▸ WHAT YOU NEED TO DO
Across the data below, count every line where the string "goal" appears. Answer with the number alone.

Records from a dataset
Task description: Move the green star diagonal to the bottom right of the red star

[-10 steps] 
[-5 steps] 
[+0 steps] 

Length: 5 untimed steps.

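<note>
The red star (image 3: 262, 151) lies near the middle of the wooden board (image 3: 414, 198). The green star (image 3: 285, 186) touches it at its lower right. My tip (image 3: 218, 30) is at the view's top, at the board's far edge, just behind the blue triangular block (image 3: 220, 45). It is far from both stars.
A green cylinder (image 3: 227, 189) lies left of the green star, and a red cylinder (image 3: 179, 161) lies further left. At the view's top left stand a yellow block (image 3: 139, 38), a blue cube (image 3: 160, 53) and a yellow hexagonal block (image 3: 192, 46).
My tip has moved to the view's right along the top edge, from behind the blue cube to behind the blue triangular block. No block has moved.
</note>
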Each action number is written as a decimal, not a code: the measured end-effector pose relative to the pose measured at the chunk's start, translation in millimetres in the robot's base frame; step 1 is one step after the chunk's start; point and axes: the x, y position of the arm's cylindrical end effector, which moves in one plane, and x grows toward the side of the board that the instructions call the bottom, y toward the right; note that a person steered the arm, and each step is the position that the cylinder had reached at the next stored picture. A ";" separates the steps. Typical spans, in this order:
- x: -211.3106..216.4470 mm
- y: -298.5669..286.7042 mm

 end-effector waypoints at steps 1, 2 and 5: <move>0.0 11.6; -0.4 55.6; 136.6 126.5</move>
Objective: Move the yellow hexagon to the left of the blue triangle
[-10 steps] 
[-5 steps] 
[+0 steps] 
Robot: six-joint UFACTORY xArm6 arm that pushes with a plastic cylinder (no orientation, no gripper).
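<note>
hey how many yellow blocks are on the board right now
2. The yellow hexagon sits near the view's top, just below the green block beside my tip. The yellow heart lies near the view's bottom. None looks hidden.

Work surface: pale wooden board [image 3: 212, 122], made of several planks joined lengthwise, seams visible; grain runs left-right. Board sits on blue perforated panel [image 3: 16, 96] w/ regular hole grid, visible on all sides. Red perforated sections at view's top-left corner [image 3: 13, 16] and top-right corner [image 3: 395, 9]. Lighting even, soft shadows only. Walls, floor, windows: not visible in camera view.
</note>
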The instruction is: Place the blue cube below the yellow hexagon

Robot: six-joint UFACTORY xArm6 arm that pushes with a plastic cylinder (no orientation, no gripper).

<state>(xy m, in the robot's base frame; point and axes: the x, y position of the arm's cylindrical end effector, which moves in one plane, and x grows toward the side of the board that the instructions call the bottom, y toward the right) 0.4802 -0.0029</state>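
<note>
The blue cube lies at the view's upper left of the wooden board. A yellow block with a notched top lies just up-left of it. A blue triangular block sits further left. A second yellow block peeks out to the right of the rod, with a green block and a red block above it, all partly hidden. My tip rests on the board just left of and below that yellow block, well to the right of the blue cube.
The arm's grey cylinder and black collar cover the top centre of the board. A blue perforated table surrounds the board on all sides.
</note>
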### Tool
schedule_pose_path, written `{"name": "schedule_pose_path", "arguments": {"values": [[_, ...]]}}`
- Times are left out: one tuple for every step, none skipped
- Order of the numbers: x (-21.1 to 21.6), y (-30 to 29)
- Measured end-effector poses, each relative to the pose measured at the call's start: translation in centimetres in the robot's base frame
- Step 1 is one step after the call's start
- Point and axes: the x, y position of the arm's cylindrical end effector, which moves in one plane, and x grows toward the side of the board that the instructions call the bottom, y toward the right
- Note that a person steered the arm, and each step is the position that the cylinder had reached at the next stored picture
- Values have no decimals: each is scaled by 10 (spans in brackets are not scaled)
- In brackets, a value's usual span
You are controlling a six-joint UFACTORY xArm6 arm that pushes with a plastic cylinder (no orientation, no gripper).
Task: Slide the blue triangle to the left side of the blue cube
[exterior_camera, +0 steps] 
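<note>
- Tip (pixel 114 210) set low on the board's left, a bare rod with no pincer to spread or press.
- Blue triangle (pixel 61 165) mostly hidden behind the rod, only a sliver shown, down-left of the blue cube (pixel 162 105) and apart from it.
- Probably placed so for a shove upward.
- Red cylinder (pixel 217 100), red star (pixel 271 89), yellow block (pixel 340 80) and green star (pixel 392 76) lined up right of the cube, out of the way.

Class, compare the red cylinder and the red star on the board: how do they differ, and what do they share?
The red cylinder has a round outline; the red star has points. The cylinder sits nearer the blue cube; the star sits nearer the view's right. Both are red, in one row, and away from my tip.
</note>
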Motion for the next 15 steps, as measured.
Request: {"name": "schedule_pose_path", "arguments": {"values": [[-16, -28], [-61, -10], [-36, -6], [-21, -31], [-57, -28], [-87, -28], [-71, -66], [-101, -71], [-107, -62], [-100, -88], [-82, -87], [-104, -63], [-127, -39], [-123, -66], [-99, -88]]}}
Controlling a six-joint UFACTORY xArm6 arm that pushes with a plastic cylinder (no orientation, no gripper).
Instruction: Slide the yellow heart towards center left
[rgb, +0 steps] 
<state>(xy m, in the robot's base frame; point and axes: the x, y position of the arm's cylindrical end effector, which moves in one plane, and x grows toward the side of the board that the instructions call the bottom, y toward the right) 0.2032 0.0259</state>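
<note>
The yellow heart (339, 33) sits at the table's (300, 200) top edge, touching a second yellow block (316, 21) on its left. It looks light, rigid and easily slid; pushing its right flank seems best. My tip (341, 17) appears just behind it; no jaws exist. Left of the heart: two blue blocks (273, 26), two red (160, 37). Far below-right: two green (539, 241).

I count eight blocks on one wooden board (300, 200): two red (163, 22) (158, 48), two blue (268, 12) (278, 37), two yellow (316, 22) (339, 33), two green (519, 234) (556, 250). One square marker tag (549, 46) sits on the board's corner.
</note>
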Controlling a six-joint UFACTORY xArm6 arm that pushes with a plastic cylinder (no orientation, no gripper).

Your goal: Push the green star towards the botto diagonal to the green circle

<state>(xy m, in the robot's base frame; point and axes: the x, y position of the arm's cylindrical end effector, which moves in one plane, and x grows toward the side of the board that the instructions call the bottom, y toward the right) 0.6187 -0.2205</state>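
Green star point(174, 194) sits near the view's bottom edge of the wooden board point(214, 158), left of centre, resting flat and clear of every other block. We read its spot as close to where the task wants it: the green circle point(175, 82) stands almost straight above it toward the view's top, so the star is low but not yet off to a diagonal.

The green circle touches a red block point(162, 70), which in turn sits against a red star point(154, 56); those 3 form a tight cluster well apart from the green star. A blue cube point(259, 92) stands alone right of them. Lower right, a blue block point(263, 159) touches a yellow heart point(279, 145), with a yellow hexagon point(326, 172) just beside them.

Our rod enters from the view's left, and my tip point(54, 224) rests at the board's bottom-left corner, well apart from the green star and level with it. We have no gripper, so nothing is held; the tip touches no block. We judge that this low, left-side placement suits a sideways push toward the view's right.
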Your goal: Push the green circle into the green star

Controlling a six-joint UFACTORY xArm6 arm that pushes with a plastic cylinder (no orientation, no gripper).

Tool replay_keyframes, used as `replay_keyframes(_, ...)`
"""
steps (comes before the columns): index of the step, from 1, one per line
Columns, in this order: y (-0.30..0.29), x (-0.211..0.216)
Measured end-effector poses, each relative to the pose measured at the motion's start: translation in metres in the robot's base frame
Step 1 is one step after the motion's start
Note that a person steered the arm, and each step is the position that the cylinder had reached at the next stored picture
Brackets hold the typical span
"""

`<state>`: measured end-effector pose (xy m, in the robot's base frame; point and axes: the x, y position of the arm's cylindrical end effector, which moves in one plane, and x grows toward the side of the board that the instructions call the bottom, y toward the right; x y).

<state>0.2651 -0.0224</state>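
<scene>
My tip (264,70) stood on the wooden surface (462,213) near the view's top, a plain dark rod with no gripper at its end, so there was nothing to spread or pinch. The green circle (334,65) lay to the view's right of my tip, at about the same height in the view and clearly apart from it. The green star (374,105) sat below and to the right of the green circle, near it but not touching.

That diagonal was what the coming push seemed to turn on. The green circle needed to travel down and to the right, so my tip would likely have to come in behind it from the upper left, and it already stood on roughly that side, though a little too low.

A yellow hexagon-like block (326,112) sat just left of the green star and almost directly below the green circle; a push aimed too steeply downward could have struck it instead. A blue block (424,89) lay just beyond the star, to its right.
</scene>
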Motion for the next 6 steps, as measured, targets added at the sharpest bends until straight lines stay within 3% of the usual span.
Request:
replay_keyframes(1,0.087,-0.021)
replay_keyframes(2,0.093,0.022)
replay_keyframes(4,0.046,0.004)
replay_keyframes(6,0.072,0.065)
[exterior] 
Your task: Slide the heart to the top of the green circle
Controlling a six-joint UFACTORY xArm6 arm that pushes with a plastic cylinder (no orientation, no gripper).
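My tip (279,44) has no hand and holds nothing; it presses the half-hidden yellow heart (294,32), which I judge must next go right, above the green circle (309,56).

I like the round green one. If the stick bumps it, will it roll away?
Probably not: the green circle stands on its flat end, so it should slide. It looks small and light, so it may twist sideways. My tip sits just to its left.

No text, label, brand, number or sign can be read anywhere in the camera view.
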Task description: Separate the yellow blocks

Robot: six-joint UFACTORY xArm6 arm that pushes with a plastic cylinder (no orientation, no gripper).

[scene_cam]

▸ WORKED SOLUTION
2